---------- DATA SEGMENT

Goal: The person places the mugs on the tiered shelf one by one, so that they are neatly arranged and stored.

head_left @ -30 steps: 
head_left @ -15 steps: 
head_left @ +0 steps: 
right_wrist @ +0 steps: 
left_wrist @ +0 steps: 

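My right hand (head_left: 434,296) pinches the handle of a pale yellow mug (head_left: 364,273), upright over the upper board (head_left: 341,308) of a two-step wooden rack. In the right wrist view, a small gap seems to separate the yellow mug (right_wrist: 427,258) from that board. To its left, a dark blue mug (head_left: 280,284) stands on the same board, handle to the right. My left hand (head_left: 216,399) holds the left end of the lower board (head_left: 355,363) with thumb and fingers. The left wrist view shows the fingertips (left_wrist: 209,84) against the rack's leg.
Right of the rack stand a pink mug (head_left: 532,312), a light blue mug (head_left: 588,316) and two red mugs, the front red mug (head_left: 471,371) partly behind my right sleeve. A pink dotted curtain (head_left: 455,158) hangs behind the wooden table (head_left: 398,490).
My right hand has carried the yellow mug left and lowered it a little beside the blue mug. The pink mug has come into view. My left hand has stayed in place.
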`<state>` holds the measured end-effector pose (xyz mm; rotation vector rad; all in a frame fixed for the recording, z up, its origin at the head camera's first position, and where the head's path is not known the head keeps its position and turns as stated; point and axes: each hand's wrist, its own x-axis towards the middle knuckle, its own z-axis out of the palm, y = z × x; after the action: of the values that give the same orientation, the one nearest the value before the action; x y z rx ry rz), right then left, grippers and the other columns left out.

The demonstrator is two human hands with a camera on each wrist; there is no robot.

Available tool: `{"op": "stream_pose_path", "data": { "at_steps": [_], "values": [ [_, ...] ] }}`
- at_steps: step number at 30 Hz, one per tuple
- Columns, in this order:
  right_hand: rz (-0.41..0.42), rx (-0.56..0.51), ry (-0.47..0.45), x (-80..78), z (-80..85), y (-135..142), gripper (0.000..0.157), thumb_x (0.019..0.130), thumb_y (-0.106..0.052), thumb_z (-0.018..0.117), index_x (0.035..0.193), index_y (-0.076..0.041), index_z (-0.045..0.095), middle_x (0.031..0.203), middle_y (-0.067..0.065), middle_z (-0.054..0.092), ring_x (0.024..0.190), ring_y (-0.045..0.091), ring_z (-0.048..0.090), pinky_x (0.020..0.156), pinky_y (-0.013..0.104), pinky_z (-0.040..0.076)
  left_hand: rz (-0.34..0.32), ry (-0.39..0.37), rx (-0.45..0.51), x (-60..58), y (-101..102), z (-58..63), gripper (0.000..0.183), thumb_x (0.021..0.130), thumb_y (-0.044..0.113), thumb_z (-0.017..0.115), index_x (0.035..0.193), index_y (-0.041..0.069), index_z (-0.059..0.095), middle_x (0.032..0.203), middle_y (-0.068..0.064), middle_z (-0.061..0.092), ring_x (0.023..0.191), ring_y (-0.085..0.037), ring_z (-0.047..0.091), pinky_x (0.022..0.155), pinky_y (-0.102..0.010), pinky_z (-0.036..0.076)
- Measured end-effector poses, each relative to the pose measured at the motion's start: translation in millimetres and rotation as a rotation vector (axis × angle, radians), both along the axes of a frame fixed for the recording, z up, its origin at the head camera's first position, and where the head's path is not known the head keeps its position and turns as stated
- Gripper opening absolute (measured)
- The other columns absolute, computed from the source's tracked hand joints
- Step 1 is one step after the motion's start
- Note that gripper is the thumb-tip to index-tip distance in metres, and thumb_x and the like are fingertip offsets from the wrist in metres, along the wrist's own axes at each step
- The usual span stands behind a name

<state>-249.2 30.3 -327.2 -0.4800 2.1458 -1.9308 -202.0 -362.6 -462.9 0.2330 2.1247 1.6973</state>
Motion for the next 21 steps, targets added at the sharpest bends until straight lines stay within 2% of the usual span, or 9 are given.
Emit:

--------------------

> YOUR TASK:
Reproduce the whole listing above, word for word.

> TASK RESULT:
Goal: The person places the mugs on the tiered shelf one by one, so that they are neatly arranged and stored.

head_left @ -30 steps: 
head_left @ -15 steps: 
head_left @ +0 steps: 
right_wrist @ +0 steps: 
left_wrist @ +0 steps: 

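My right hand (head_left: 434,296) pinches the handle of a pale yellow mug (head_left: 364,273), upright over the upper board (head_left: 341,308) of a two-step wooden rack. In the right wrist view, a small gap seems to separate the yellow mug (right_wrist: 427,258) from that board. To its left, a dark blue mug (head_left: 280,284) stands on the same board, handle to the right. My left hand (head_left: 216,399) holds the left end of the lower board (head_left: 355,363) with thumb and fingers. The left wrist view shows the fingertips (left_wrist: 209,84) against the rack's leg.
Right of the rack stand a pink mug (head_left: 532,312), a light blue mug (head_left: 588,316) and two red mugs, the front red mug (head_left: 471,371) partly behind my right sleeve. A pink dotted curtain (head_left: 455,158) hangs behind the wooden table (head_left: 398,490).
My right hand has carried the yellow mug left and lowered it a little beside the blue mug. The pink mug has come into view. My left hand has stayed in place.
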`<state>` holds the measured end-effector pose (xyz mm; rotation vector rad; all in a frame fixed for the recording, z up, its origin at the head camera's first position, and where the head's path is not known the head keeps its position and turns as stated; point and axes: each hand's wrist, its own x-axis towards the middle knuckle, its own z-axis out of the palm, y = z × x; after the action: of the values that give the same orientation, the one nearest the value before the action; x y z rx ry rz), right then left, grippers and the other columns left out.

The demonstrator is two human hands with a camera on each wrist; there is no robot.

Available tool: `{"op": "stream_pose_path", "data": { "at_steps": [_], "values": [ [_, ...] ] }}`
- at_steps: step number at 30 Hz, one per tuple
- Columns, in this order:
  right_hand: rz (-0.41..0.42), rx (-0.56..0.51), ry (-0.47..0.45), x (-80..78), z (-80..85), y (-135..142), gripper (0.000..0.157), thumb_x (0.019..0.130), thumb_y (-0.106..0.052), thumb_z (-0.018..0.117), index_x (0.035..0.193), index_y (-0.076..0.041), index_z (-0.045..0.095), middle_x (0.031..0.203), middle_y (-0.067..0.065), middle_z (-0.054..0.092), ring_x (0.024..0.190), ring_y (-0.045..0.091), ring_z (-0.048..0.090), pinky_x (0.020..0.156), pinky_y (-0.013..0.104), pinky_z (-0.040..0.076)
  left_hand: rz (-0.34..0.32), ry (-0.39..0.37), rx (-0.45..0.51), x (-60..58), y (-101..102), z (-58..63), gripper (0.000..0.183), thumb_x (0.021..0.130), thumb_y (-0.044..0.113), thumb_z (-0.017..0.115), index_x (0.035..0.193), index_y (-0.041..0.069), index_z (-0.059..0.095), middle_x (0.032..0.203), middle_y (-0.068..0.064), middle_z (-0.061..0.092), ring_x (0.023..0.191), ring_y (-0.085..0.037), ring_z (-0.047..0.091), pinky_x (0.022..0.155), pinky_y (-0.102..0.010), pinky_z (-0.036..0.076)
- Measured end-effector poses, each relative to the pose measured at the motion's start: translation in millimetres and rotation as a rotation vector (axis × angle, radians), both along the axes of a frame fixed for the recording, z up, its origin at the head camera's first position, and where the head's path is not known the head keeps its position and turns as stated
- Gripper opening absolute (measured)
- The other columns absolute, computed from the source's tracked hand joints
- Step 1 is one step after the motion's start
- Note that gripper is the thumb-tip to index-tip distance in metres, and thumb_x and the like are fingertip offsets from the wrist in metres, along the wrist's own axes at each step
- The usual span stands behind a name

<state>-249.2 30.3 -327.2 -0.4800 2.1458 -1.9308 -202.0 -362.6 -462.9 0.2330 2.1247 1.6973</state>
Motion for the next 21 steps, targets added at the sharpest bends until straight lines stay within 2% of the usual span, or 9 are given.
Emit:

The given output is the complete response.